I helped her up and held the hem of her shirt, “arms up,” I encouraged and her bloodshot eyes grew wide. I just stared at her waiting. She furrowed her brow and clutched the tissue collection tighter in her hand before shakily and hesitantly raising her arms to the roof.
I lifted her shirt and felt my cock twitch as I tried not to be a pervert a glare at her chest, but that was unsuccessful, I sucked in a sharp breath of appreciation before regretfully sheathing her in my shirt. I hooked my fingers in the sides of her weird leather pants and slowly slid them down, I really should not have started this. I managed to catch the slightest hint of her tiny black thong, it was simply a strip covering her slit.

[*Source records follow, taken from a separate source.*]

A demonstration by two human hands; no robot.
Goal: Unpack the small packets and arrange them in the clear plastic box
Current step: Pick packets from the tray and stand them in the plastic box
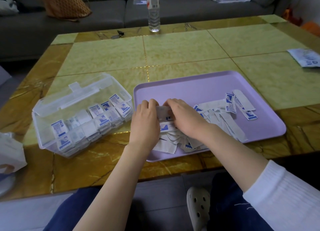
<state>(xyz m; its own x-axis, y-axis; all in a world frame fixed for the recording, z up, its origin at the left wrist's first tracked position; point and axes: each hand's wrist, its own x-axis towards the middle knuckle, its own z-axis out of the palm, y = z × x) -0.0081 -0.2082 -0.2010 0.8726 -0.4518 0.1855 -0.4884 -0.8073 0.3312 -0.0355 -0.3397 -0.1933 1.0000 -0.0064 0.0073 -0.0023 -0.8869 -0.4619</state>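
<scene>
A lilac tray (204, 85) lies on the table with several small white-and-blue packets (230, 106) scattered over its near half. Over the tray's near left part, my left hand (145, 119) and my right hand (185, 116) grip one stack of packets (164, 112) from either side, fingers curled round it. More packets lie under and in front of my hands. The clear plastic box (52, 133) stands left of the tray, its lid folded back, with rows of packets standing upright inside.
A clear water bottle (153, 10) stands at the table's far edge, keys (118, 34) to its left. A blue-and-white pouch (306, 57) lies at the right edge. A white bag (10, 152) sits at the near left. A grey sofa runs behind the table.
</scene>
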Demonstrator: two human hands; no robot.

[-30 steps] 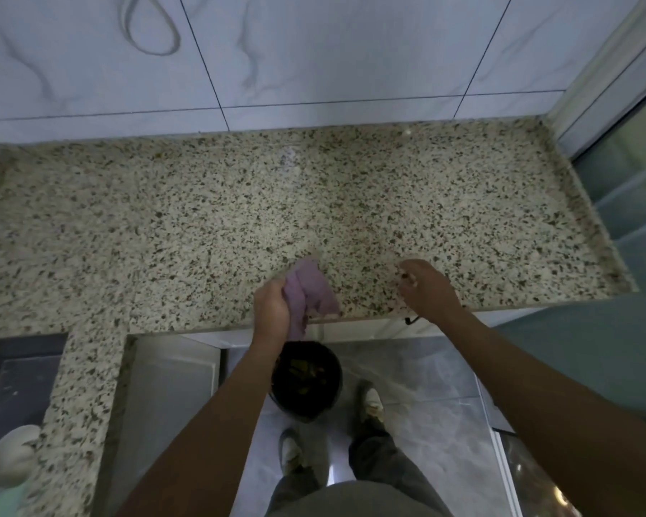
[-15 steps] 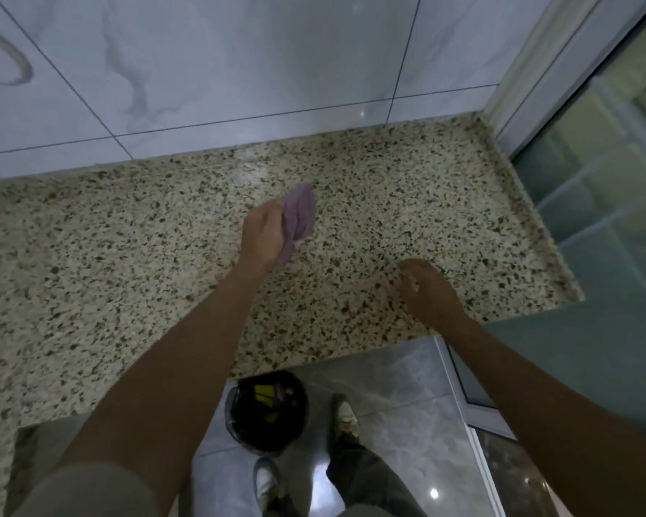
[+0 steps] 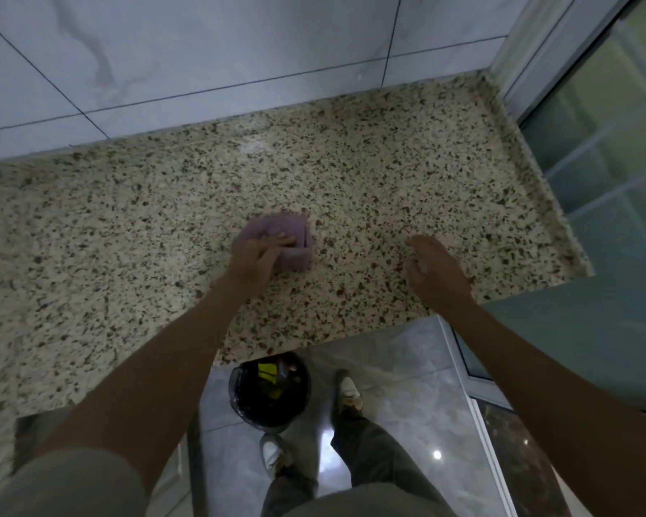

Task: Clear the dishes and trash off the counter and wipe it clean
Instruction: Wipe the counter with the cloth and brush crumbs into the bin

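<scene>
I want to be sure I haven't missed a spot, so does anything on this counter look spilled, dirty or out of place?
One thing: a pale, whitish smear sits on the counter near the back wall, beyond the purple cloth under your left hand. It could be residue or only glare. No dishes or trash show.

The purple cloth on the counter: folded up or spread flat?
Folded. The purple cloth sits as a compact bunched pad under the left hand, whose fingers press it onto the speckled counter.
</scene>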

Lord have mercy on my evil soul. Focus, focus, get her comfortable and secure and warm – in my bed.
Reprimanding myself, again and again, about not leering at her divine body, I helped her under the blankets and climbed in, tucking my arm under her head and resting her head against my chest before I smacked my hand against the light switch panel above my head.
We laid there in complete silence for a while, slowly processing everything.
“What happens now?” She whispered.
I contemplated her words, what does happen now?
“I lied Butterfly when I told you I hated you – I’ve never hated you, I love you, I’ve always loved you.”